Remix.run Logo
Groxx 4 days ago

I'm rather convinced that the next major language-feature wave will be permissions for libraries. It's painfully clear that we're well past the point where it's needed.

I didn't think it'll make things perfect, not by a long shot. But it can make the exploits a lot harder to pull off.

gmueckl 4 days ago | parent | next [-]

Java went down that road with the applet sandboxing. They thought that this would go well because the JVM can be a perfect gatekeeper on the code that gets to run and can see and stop all calls to forbidden methods.

It didn't go well. The JVM did it's part well, but they couldn't harden the library APIs. They ended up playing whack-a-mole with a steady stream of library bugs in privileged parts of the system libraries that allowed for sandbox escapes.

cjalmeida 4 days ago | parent | next [-]

It was too complex. Just making system calls require white listing libraries goes a long way of preventing a whole class of exploits.

There’s no reason a color parser, or a date library should require network or file system access.

0xDEAFBEAD 3 days ago | parent [-]

The simplest approach to whitelisting libraries won't work, since the malicious color parser can just call the whitelisted library.

A different idea: Special stack frames such that while that frame is on the stack, certain syscalls are prohibited. These "sandbox frames" could be enabled by default for most library calls, or even used by developers to handle untrusted user input.

mike_hearn 4 days ago | parent | prev [-]

Yes, but that was with a very ambitious sandbox that included full GUI access. Sandboxing a pure data transformation utility like something that strips ANSI escape codes would have been much easier for it.

crazygringo 4 days ago | parent | prev | next [-]

Totally agreed, and I'm surprised this idea hasn't become more mainstream yet.

If a package wants to access the filesystem, shell, OS API's, sockets, etc., those should be permissions you have to explicitly grant in your code.

mike_hearn 4 days ago | parent | next [-]

It's harder than it looks. I wrote an essay exploring why here:

https://blog.plan99.net/why-not-capability-languages-a8e6cbd...

crazygringo 4 days ago | parent | next [-]

Thanks, it's great to see all the issues you raise.

On the other hand, it seems about as hard as I was imagining. I take for granted that it has to be a new language -- you obviously can't add it on top of Python, for example. And obviously it isn't compatible with things like global monkeypatching.

But if a language's built-in functions are built around the idea from the ground up, it seems entirely feasible. Particularly if you make the limits entirely around permissions around data communication -- with disk, sockets, APIs, hardware like webcams and microphones, and "god" permissions like shell or exec commands -- and not about trying to merely constrain resource usage around things like CPU, memory, etc.

If a package is blowing up your memory or CPU, you'll catch it quickly and usually the worst it can do is make your service unavailable. The risk to focus on should be exclusively data access+exfiltration and external data modification, as far as I can tell. A package shouldn't be able to wipe your user folder or post program data to a URL at all unless you give it permission. Which means no filesystem or network calls, no shell access, no linked programs in other languages, etc.

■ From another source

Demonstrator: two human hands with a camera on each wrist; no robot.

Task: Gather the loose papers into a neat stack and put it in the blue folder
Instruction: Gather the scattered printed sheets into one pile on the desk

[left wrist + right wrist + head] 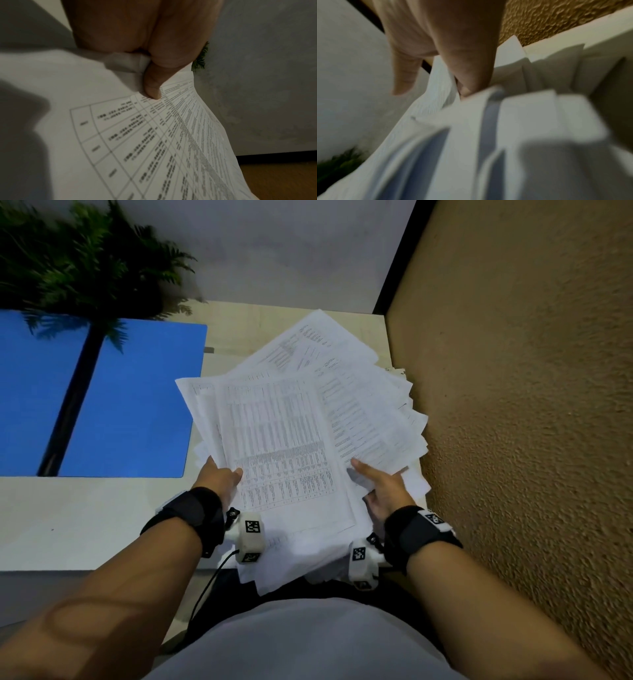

Groxx 4 days ago | parent | prev | next [-]

tbh none of that sounds particularly bad, nor do I think capabilities are necessary (but obviously useful).

we could literally just take Go and categorize on "imports risky package" and we'd have a better situation than we have now, and it would encourage library design that isolates those risky accesses so people don't worry about them being used. even that much should have been table stakes over a decade ago.

and like:

>No language has such an object or such interfaces in its standard library, and in fact “god objects” are viewed as violating good object oriented design.

sure they do. that's dependency injection, and you'd probably delegate it to a dependency injector (your god object) that resolves permissions. plus go already has an object for it that's passed almost everywhere: context.

perfect isn't necessary. what we have now very nearly everywhere is the most extreme example of "yolo", almost anything would be an improvement.

mike_hearn 3 days ago | parent [-]

Yes, dependency injection can help although injectors don't have any understanding of whether an object really needs a dependency. But that's not a god object in the sense it's normally meant. For one, it's injecting different objects :)

Groxx 3 days ago | parent [-]

to be clear, I mean that the DI container/whatever is "the god object" - it holds essentially every dependency and every piece of your own code, knows how to construct every single one, and knows what everything needs. it's the biggest and most complicatedly-intertwined thing in pretty much any application, and it works so well that people forget it exists or how it works, and carrying permission-objects through that on a library level would be literally trivial because all of them already do everything needed.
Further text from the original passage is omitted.